Cisplatin bolus and 5-FU infusion chemotherapy for non-small cell lung cancer.

作者信息

Weiden P L, Einstein A B, Rudolph R H

出版信息

Cancer Treat Rep. 1985 Nov;69(11):1253-5.

PMID:4092189
Abstract

Patients with unresectable non-small cell lung cancer were treated with combination chemotherapy: cisplatin (100 mg/m2) on Day 1 and 5-FU (1 g/m2 continuous infusion) on Days 1-5, initially every third week, then every 4-6 weeks. Group 1 consisted of 19 patients without prior therapy and Group 2 consisted of 15 patients with prior therapy. Using standard criteria, seven patients (37%) in Group 1 achieved partial remissions lasting 2 to greater than 31 months (median, 10). Patients with squamous cell carcinoma or good performance status were somewhat more likely to respond.

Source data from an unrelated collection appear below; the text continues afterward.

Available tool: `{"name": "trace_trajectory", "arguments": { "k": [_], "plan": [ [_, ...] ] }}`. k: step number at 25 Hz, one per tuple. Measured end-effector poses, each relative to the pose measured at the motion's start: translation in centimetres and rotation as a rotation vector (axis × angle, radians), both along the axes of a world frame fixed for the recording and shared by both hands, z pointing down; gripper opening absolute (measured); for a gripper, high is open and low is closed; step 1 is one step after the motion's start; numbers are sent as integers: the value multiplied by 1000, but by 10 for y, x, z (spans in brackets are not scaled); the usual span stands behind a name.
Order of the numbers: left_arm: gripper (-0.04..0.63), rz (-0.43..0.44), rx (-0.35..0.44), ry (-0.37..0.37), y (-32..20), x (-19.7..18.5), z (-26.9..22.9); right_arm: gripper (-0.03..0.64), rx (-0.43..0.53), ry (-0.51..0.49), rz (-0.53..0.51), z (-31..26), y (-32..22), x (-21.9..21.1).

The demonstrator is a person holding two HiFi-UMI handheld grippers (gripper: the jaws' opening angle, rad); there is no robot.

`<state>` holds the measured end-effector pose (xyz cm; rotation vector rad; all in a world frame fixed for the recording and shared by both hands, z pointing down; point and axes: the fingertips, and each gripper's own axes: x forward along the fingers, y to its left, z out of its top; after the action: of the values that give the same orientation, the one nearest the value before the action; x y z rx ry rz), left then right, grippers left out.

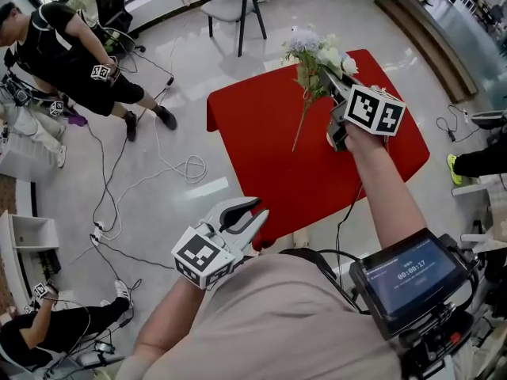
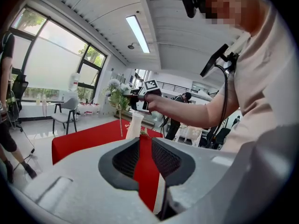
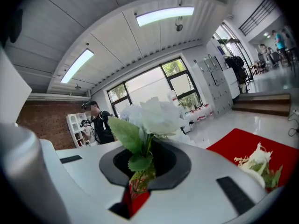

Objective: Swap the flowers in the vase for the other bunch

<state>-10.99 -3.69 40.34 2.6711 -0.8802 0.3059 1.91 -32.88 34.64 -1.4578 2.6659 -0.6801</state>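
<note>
Table red; floor glossy grey; chair beyond.

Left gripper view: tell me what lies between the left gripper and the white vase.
Only bare red tablecloth; that view shows nothing else between the open left gripper and the vase.

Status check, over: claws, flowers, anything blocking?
Right claw shut on white bunch, stems out of vase. Left claw open, empty. Other bunch lies on red table. Nothing blocking.
</note>
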Motion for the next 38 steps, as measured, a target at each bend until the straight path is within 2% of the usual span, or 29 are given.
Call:
{"name": "trace_trajectory", "arguments": {
  "k": [9,18,24,30,38],
  "plan": [
    [63,40,32,11,3,43,-15,48,166,-5,87,-85,16,90],
    [63,81,34,21,-1,82,-12,48,305,33,201,-134,23,175],
    [63,108,41,29,-16,104,-8,48,369,78,249,-137,15,200],
    [63,103,40,18,-26,115,-10,48,403,85,232,-132,5,203],
    [63,68,30,2,-38,126,-7,49,470,140,188,-113,-4,194]
  ]
}}
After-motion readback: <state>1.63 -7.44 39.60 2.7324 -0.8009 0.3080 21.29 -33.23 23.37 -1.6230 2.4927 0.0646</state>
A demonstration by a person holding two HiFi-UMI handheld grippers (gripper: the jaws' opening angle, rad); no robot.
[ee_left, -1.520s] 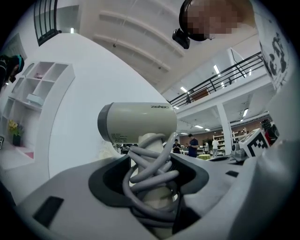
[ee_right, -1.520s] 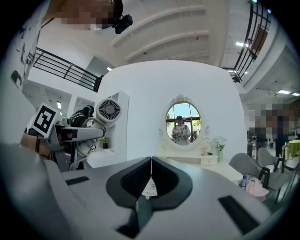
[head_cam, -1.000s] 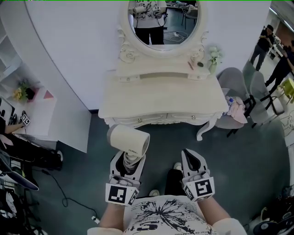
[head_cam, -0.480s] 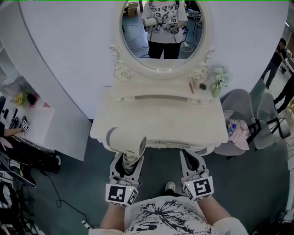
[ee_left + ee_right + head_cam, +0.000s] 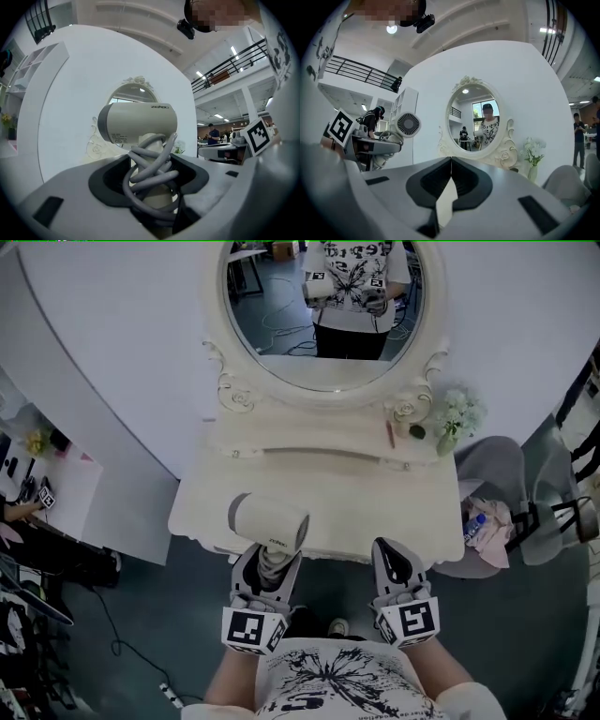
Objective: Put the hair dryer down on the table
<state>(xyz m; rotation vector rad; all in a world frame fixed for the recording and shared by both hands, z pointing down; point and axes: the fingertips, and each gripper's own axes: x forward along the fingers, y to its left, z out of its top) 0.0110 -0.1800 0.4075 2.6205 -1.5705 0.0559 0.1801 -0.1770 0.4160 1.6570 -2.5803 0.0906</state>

Three patients (20%) in Group 2 achieved partial remissions lasting 5-7 months. Mucositis (grade II in six patients, grade III-IV in seven patients) was the dose-limiting toxicity, especially in Group 2. These responses to cisplatin bolus and 5-FU infusion in patients with non-small cell lung cancer were not greater than those achieved with other cisplatin-containing regimens. However, this combination does have activity and might be effectively combined with radiation therapy as has been done for carcinomas of other sites.

摘要

无法切除的非小细胞肺癌患者接受联合化疗

第1天给予顺铂(100mg/m²),第1 - 5天给予5-氟尿嘧啶(1g/m²持续输注),最初每三周一次,然后每4 - 6周一次。第1组由19例未经前期治疗的患者组成,第2组由15例有前期治疗的患者组成。根据标准标准,第1组中有7例患者(37%)获得部分缓解,缓解持续时间为2至超过31个月(中位数为10个月)。鳞状细胞癌患者或身体状况良好的患者更有可能产生反应。第2组中有3例患者(20%)获得部分缓解,缓解持续时间为5 - 7个月。粘膜炎(6例患者为II级,7例患者为III - IV级)是剂量限制性毒性,尤其是在第2组中。非小细胞肺癌患者对顺铂大剂量推注和5-氟尿嘧啶输注的反应并不优于其他含顺铂方案所取得的反应。然而,这种联合方案确实有活性,并且可能像其他部位的癌症那样有效地与放射治疗联合使用。